| Assigned task |
Going through the listing below, tally the lines that contain the word "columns" and give only that figure.
--- Data to process Enclosed Below ---
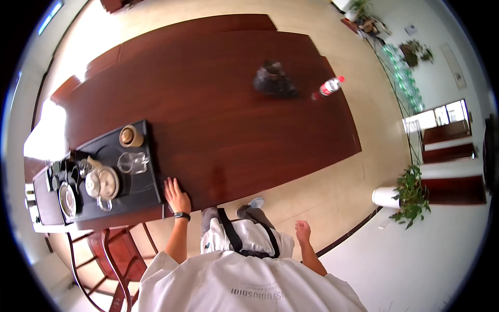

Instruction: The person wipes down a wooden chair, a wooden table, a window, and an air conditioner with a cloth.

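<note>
My left hand (176, 195) lies flat on the dark red wooden table (208, 140), fingers stretched out, just right of the black tea tray (136, 193). It wears a dark wristband (182, 215) and holds nothing. On the tray stand a pale teapot (108, 182), a clear glass pitcher (133, 163) and a brown cup-shaped container (131, 136). My right hand (303, 231) hangs beside my body, off the table's near edge. Its fingers look curled in, and I see nothing in them.
A dark bundle (274, 80) and a red-capped bottle (328, 88) are on the table's far right part. A wooden chair (117, 255) stands at the lower left. To the right are a potted plant (408, 197) and several green-tinted bottles (404, 78) by the wall.
</note>
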Available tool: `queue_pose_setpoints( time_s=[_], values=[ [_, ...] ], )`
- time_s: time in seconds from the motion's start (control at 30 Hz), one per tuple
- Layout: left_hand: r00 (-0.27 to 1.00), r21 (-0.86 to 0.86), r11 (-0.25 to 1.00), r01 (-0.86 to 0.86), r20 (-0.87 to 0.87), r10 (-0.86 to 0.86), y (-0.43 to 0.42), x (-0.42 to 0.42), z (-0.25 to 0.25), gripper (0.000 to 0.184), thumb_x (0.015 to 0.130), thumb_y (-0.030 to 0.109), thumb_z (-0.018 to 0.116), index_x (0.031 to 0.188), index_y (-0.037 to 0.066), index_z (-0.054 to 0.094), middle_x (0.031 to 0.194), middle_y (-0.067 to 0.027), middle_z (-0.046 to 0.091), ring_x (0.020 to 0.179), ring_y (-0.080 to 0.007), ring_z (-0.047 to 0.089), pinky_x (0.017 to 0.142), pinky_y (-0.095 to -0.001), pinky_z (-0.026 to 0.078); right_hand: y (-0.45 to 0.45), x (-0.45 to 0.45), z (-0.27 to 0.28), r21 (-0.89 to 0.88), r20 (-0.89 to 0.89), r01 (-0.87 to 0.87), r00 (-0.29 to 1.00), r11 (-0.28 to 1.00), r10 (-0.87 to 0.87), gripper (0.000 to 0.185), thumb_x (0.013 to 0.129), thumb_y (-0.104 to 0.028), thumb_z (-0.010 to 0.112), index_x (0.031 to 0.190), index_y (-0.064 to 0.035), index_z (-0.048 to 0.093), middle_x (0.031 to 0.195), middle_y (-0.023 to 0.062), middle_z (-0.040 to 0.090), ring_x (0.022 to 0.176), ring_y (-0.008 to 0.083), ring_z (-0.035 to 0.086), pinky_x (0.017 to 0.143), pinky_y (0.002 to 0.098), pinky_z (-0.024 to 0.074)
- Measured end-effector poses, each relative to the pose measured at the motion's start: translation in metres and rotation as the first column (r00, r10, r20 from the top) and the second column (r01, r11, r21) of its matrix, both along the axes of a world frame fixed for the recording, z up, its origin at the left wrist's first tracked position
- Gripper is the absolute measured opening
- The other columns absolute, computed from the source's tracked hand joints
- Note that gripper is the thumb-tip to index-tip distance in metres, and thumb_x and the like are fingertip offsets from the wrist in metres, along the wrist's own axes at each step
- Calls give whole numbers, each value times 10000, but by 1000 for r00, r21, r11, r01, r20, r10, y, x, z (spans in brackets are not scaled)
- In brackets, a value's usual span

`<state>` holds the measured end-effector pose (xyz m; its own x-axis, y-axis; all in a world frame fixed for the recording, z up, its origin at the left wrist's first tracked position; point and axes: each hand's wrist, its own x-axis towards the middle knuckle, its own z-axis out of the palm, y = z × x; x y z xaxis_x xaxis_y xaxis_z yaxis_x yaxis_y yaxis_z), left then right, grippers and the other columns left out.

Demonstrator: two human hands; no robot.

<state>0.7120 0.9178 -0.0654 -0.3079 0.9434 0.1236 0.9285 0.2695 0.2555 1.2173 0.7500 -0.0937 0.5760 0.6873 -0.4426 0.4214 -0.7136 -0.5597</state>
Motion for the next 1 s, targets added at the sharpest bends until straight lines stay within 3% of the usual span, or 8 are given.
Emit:
queue_pose_setpoints(
  time_s=[0.07, 0.17, 0.23, 0.27, 0.4, 0.73, 0.8, 1.0],
  values=[
    [999, -3, 999, 40, 15, -40, 7, 21, 7, 653, 704, 0, 495, 1343, 11, 360, 1439, -181, 317, 1345, -360, 273, 1084, -485, 244, -43, 24, -19, 21, -7, 2, 1000, 1000, -2, 168, 822, -130, 599, 963, -45, 637, 836, 85, 663, 738, 142, 632, 670, 276, 513],
    [897, 138, 940, 313, 281, -340, 18, 61, 8, 669, 698, -4, 506, 1349, 22, 354, 1429, -194, 322, 1332, -369, 290, 1102, -469, 226, -64, 41, -36, 36, -47, -47, 998, 998, 49, 194, 804, -134, 594, 967, -39, 638, 803, 88, 666, 696, 148, 631, 642, 277, 512],
    [892, 81, 903, 422, 142, -429, 28, 82, 37, 621, 728, 58, 553, 1330, 55, 404, 1429, -164, 343, 1337, -359, 289, 1097, -483, 233, -59, 49, -12, -20, -39, -138, 990, 990, 137, 202, 805, -126, 583, 968, -21, 637, 794, 99, 671, 675, 157, 628, 633, 275, 508],
    [894, 22, 894, 448, -7, -448, 32, 85, 48, 606, 740, 87, 569, 1326, 69, 418, 1431, -151, 348, 1340, -355, 287, 1095, -488, 235, -55, 54, -4, -25, -45, -106, 993, 994, 105, 202, 805, -126, 583, 968, -21, 637, 794, 99, 671, 675, 157, 628, 633, 275, 508],
    [964, 131, 956, 263, 12, -267, 33, 96, -20, 561, 817, 119, 517, 1357, 42, 385, 1449, -137, 335, 1353, -340, 273, 1099, -479, 232, -47, 81, 25, 59, -194, 93, 978, 994, -80, 195, 846, -129, 538, 996, -37, 621, 814, 82, 672, 699, 150, 626, 637, 274, 504],
    [752, -5, 752, 659, 27, -658, 105, 299, -1, 526, 818, 106, 475, 1337, 44, 421, 1467, -93, 313, 1368, -283, 256, 1116, -459, 209, -162, 84, -16, 235, -366, 500, 840, 833, -401, 194, 903, -195, 528, 1032, -68, 597, 822, 72, 662, 718, 144, 630, 564, 249, 499],
    [704, -4, 704, 710, 35, -709, 120, 336, -2, 523, 817, 114, 477, 1332, 39, 425, 1463, -91, 319, 1368, -275, 258, 1116, -461, 207, -173, 73, -14, -21, -396, 663, 682, 748, -615, 188, 906, -182, 541, 1046, -68, 593, 807, 70, 659, 737, 150, 629, 578, 259, 503],
    [604, 62, 609, 791, 84, -792, 167, 473, -4, 525, 803, 91, 473, 1322, 29, 420, 1457, -102, 323, 1369, -272, 259, 1118, -466, 204, -192, 85, -34, 64, -494, 686, 653, 725, -574, 149, 899, -117, 561, 1020, -37, 594, 797, 92, 653, 705, 173, 642, 662, 273, 526]
  ],
)
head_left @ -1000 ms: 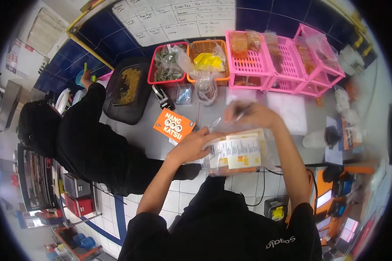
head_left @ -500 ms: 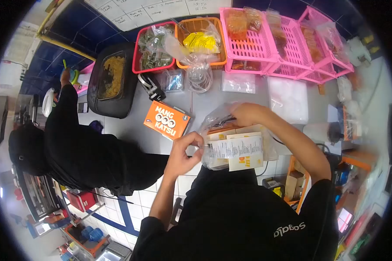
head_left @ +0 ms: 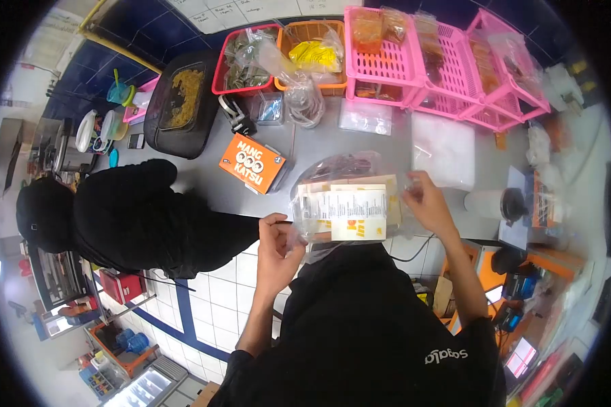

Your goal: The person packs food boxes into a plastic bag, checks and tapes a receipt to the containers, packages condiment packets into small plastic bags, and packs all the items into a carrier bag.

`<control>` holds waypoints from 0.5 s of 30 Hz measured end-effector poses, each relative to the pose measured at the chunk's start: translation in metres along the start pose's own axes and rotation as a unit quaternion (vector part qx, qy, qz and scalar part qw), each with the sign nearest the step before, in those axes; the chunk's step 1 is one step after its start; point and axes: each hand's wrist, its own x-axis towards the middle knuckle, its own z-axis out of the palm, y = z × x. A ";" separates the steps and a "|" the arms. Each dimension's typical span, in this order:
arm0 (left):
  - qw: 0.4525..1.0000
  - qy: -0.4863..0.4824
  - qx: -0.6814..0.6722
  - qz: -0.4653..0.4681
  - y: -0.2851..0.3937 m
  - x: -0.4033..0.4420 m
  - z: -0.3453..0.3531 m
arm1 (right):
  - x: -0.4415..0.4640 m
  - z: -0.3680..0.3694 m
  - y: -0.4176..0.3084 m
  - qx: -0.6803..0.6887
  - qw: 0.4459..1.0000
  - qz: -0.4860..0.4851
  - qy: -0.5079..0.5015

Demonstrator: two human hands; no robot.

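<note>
A clear plastic bag (head_left: 343, 166) lies at the table's front edge, with flat boxes or packs inside it. White printed papers with yellow lettering (head_left: 358, 214) show on top of them. At the bag's left side my left hand (head_left: 278, 254) pinches the plastic between thumb and fingers. My right hand (head_left: 424, 203) has its fingers closed on the plastic at the right side. Left of the bag sits an orange box (head_left: 252, 163) marked "MANG KATSU".
Along the back stand a red basket (head_left: 217, 85), an orange basket (head_left: 344, 44) and pink racks (head_left: 421, 88) with packets. A black container (head_left: 156, 139) holds yellowish food. White sheets (head_left: 443, 150) lie right. A person in black (head_left: 129, 217) bends at the left.
My right hand has come out from over the bag's opening to its right side. My left hand has moved slightly lower. The person at the left has drawn an arm back from the containers.
</note>
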 end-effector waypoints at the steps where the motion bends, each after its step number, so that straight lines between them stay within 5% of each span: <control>1: 1.000 -0.002 0.003 0.003 0.006 -0.007 -0.001 | -0.011 -0.003 0.006 0.062 0.994 0.078 -0.053; 3: 0.964 -0.078 0.247 -0.065 0.023 -0.016 -0.002 | -0.033 -0.013 0.009 0.088 0.994 0.068 -0.016; 4: 0.964 -0.080 0.248 -0.061 0.020 -0.017 -0.002 | -0.042 -0.020 0.009 0.111 0.992 0.059 0.014; 5: 0.991 -0.065 0.112 -0.035 0.011 -0.017 -0.002 | -0.047 -0.026 0.003 0.110 0.992 0.055 0.017; 6: 0.999 -0.048 -0.025 -0.007 0.002 -0.017 -0.004 | -0.050 -0.033 -0.008 0.346 0.924 0.161 0.030; 7: 0.995 -0.040 -0.090 -0.009 0.001 -0.014 -0.005 | -0.051 -0.036 -0.014 0.557 0.790 0.254 0.036; 8: 0.995 -0.037 -0.089 -0.003 0.003 -0.011 -0.003 | -0.045 -0.037 -0.014 0.558 0.791 0.249 0.033; 10: 0.972 -0.022 -0.231 -0.020 0.023 -0.001 0.009 | -0.031 -0.040 -0.015 0.708 0.670 0.208 -0.081; 11: 0.974 -0.053 -0.221 0.005 0.022 0.005 0.010 | -0.029 -0.037 -0.023 0.706 0.671 0.210 -0.084; 13: 0.982 -0.074 -0.171 0.027 0.027 0.011 0.014 | -0.023 -0.031 -0.056 0.339 0.940 0.037 -0.022; 14: 0.987 -0.097 -0.118 0.047 0.030 0.012 0.018 | -0.027 -0.027 -0.055 0.339 0.940 0.031 -0.022; 15: 0.984 -0.120 -0.118 0.062 0.034 0.010 0.022 | -0.036 -0.014 -0.050 0.163 0.985 -0.028 0.056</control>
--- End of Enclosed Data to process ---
| Completed task |
2